- Born: Peter John Rose 8 June 1955 (age 71) Wangaratta, Victoria, Australia
- Writing career
- Language: English
- Years active: 1985–present

= Peter Rose (poet) =

Australian poet, memoirist, critic, novelist and editor

Peter John Rose (born 8 June 1955) is an Australian poet, memoirist, critic, novelist and editor. For many years he was an academic publisher. Since 2001 he has been editor of Australian Book Review.

==Career==

Peter Rose was born in Wangaratta on 8 June 1955, and grew up there. Rose belongs to a famous Collingwood Football Club family. His father, Bob, was a celebrated Collingwood player and coach. His brother, Robert (1952–1999), also played for Collingwood and, as a cricketer, opened the batting for Victoria. Rose was educated at Haileybury, Melbourne and Monash University.

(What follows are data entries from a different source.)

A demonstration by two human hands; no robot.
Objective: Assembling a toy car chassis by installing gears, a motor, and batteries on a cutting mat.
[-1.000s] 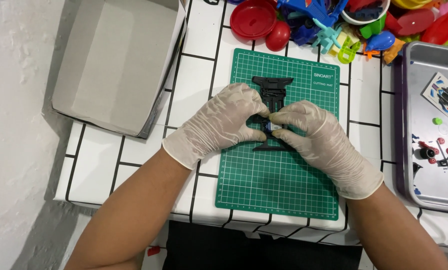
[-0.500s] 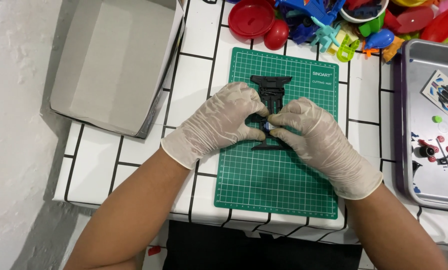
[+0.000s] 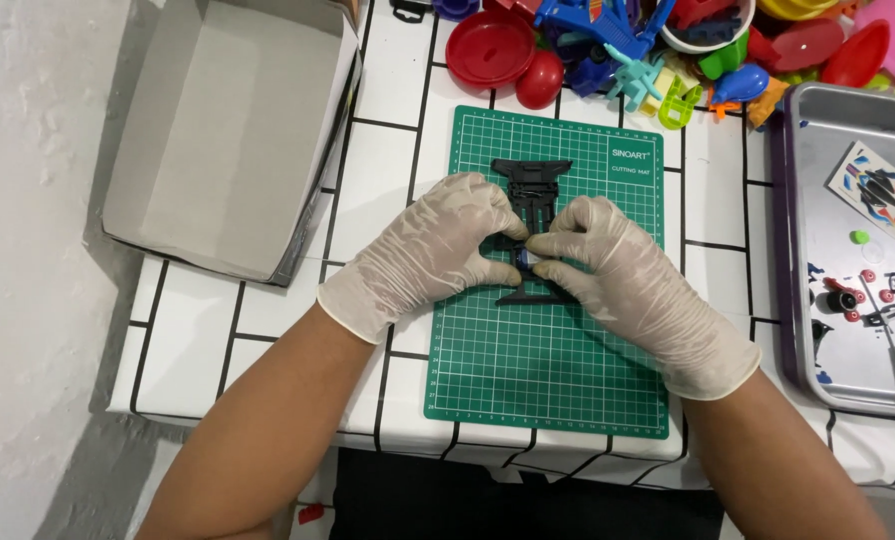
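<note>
I keep my left hand [image 3: 438, 250] and right hand [image 3: 618, 270] pinching the black chassis [image 3: 533, 185] flat, centred on the green mat [image 3: 548, 370].

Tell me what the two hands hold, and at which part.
Both hands, left hand and right hand, pinch the black plastic chassis at its middle, on the green cutting mat.

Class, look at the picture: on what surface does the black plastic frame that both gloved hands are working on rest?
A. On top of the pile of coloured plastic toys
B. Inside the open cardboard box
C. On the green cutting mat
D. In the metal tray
C: the black plastic frame lies on the green cutting mat, with the left hand and right hand pinching its middle.
</note>
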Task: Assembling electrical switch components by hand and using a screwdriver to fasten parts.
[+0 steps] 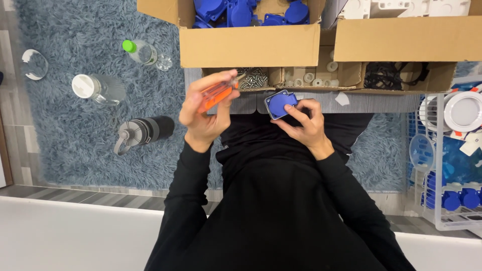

Throughout the 1990s Rose was a publisher at Oxford University Press, Australia, where he published a wide range of Oxford reference books and dictionaries. Since 2001 he has been the editor of the Australian Book Review. He has also edited two poetry anthologies.

In 2001, Rose published Rose Boys, a family memoir which won the National Biography Award in 2003. Rose Boys was reissued as a Text Classic in 2013.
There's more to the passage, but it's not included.